Nurture-wise is not an easy story. Like many others, I come from generations of ugly trauma, and my own childhood is complicated. Music has been a vital – and I mean that, an absolutely vital part of being able to get through life. In particular, soul, RnB and folk music helped my mum and my nan to find glimmers of joy in life; music feels woven into my genetic make up. Today, all my dearest and closest friends who will be with me until I'm no longer here, these comrades who, to me, are like a line up of Marvel superheroes, just so incredible and awe-inspiring; they have all come to me through music.
So, the moment that life sprung open.

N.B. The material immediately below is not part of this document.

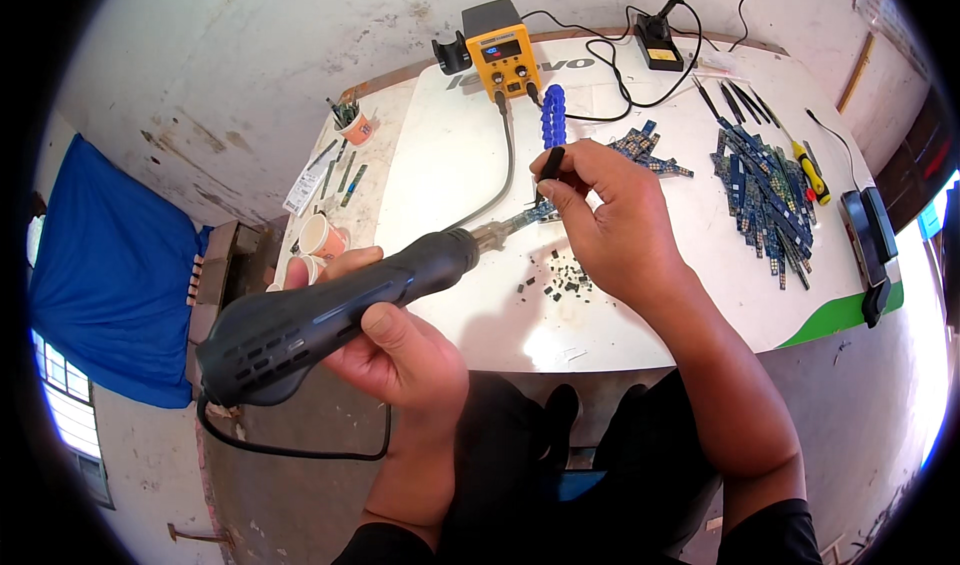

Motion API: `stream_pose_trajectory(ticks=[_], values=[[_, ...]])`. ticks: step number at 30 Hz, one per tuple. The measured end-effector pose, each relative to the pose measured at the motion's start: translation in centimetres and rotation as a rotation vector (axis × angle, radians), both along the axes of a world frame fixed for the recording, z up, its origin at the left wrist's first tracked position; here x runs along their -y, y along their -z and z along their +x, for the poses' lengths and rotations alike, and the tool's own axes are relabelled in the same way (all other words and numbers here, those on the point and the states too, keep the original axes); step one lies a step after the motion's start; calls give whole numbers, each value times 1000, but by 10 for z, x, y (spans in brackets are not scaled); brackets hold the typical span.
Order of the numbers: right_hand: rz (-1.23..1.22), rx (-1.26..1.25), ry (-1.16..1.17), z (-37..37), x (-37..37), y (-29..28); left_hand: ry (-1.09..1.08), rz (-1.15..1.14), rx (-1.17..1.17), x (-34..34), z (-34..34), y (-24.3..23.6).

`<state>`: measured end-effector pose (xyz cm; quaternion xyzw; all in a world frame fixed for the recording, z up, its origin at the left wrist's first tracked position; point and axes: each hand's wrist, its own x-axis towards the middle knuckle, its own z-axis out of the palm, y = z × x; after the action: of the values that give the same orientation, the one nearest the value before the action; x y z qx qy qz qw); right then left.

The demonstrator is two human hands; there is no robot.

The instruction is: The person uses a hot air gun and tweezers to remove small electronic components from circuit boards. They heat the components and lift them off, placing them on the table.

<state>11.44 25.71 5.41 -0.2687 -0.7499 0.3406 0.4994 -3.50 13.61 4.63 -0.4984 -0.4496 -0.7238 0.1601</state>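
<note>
My left hand (410, 350) is wrapped round a black hot air gun (345, 310), its metal nozzle pointing right and away from me. Just past the nozzle lies a small blue circuit board (538, 212), partly hidden by my right hand (625, 220). That hand pinches black tweezers (551, 163), whose tips reach down toward the board; I cannot make out whether they touch it. Behind the board rises a blue segmented flexible arm (553, 117). Small black chips (565, 283) lie scattered on the white table in front of the board.
A yellow soldering station (500, 53) stands at the back, with a soldering iron stand (658, 45) to its right. Circuit board strips (765, 190) are heaped at right beside a yellow screwdriver (812, 173). Paper cups (322, 235) line the left side. A black cable (300, 453) hangs below the gun.
</note>
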Motion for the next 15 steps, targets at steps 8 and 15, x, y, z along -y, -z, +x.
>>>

I was in the queue, on my own, for the Fez's New Year's Eve party at the Starlight club in Paddington. The venue was rammed and I had as much chance of getting in as Boris Johnson has of developing humility. A loud woman came out of the club door with an air of 'sorting things out' and started signalling to a couple of girls ahead of me in the queue who I recognised from other clubs I'd been to. The bouncer was going to lift them over the high railings that we were all behind and they'd get into the club. I could not have been more shocked than when one of those girls pointed to me and said, “And her.”
Inside, I loitered close by but had no idea how to start talking to the girl who'd got me in so I smiled awkwardly. Luckily she had more skills and broke through my oddity simply by asking if I wanted a drink. And that was it. Ella [name changed] had tapped into her cosmic angel, her compassionate, intuitive self and in that teeny-tiny moment I was no longer an outsider. One thing that can be said of me is that I may not be proactive but when I sense an opportunity I swing at it like Tarzan on a vine. From that night on I would tag along with Ella, her sister and their friend to go clubbing. Often four times a week. Slow Motion on Tuesdays, Respect at the Wag on Fridays, random warehouse parties or whatever on Saturdays and Dingwalls on Sundays (then Talkin Loud at the Fridge after Dingwalls stopped). Night bus home together.

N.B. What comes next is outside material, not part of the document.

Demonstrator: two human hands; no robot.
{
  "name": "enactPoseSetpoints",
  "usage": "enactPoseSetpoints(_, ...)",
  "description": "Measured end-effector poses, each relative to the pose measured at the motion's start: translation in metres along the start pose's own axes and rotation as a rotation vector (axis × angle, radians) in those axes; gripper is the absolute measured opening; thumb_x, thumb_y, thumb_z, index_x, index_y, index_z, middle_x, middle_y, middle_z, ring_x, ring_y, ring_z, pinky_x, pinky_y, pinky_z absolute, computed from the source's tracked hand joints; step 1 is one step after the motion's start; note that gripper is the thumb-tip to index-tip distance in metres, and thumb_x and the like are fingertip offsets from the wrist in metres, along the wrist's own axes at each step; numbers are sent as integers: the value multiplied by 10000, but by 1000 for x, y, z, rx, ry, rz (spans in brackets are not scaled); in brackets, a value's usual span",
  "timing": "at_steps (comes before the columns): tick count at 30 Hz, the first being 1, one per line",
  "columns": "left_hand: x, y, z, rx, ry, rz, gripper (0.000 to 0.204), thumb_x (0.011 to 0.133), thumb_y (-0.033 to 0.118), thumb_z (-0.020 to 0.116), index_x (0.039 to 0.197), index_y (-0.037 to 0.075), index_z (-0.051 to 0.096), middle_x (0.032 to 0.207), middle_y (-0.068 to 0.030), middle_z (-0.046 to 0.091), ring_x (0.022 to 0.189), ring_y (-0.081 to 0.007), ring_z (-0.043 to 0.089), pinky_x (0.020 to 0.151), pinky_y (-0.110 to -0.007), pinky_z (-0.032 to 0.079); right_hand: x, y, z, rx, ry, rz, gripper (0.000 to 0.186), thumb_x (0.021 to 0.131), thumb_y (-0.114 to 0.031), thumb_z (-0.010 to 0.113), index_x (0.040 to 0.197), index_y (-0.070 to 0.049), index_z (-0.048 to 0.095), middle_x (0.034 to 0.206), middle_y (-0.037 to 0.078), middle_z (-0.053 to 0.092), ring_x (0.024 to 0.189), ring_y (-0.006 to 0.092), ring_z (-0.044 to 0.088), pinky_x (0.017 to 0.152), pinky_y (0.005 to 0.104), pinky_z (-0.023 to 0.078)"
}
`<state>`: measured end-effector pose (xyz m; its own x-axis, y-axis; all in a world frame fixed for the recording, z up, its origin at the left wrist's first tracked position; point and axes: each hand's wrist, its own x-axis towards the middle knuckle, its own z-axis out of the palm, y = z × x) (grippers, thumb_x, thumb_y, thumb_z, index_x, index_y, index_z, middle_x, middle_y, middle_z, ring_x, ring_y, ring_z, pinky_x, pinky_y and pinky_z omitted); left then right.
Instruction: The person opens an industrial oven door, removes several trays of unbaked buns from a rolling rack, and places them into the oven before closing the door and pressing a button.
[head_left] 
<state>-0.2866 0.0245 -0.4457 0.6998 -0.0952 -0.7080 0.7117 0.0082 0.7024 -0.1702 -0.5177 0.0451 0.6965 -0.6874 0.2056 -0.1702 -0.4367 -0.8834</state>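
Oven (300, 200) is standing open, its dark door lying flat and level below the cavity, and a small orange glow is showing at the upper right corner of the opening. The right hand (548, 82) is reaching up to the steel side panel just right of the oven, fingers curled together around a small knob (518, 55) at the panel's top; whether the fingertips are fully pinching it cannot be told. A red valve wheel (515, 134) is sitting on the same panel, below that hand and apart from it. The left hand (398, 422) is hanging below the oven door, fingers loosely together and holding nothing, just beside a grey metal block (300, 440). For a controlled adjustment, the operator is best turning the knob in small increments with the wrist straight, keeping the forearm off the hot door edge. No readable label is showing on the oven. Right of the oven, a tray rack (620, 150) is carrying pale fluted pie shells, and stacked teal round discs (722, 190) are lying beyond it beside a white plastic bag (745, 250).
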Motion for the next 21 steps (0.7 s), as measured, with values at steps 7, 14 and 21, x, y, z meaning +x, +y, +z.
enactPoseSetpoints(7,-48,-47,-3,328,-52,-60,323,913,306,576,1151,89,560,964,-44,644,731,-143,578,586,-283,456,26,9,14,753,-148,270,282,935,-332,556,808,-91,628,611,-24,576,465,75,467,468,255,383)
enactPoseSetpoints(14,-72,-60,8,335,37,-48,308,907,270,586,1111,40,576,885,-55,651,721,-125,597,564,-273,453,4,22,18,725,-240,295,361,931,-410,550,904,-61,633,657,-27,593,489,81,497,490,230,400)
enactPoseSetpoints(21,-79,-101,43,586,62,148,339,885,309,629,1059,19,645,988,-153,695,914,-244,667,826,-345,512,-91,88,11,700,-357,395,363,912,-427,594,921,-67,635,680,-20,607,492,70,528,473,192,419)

I still had a sense of 'my outsider' because I suppose that lives within me, and actually it helps me to follow my own path, not the crowd, it forces me to think for myself. But on the dancefloor I am always on the inside. I so remember the nights we had, hands in the air, smiling so deeply and fully and beautifully, connecting with each other, and the DJs and everyone around us who was feeling it the way we were. I felt part of something, a sort of family, and that was a first.

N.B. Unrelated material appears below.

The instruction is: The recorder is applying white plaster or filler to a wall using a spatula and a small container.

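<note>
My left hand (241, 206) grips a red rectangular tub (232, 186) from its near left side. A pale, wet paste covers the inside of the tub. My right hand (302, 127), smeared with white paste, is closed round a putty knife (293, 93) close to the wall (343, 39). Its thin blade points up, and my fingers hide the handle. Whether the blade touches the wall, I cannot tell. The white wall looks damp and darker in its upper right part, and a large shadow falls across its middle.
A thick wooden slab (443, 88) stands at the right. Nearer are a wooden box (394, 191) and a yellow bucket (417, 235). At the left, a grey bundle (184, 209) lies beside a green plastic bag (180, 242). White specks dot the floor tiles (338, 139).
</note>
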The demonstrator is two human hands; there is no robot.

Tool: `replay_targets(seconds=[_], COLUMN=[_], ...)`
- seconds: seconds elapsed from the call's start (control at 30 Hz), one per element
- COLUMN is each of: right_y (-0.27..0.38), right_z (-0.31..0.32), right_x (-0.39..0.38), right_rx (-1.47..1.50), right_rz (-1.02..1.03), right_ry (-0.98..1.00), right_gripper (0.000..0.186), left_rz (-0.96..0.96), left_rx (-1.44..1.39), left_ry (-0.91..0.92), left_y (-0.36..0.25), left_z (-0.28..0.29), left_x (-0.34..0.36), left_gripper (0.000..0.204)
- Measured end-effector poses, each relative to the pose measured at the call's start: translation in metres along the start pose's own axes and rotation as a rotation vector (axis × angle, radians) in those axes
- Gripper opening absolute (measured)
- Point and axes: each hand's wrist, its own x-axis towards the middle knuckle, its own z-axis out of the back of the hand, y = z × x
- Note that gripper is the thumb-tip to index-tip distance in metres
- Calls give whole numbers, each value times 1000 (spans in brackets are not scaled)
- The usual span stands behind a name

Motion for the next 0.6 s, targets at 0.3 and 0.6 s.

Music has the power to tilt the world in the direction of togetherness and compassion. It's an expression of, and speaks directly to, our spirit. Life is not a smooth ride (understatement) and club culture is not an answer. In fact at that time I felt there were many prejudices and inequalities in the scene, but there was also generosity and care and the friends I made. The people that brought me inside and have done so much to help me blossom – into what, I'm still not sure yet, but I know now that I can return that love over and over. And that's what being inside means. Love.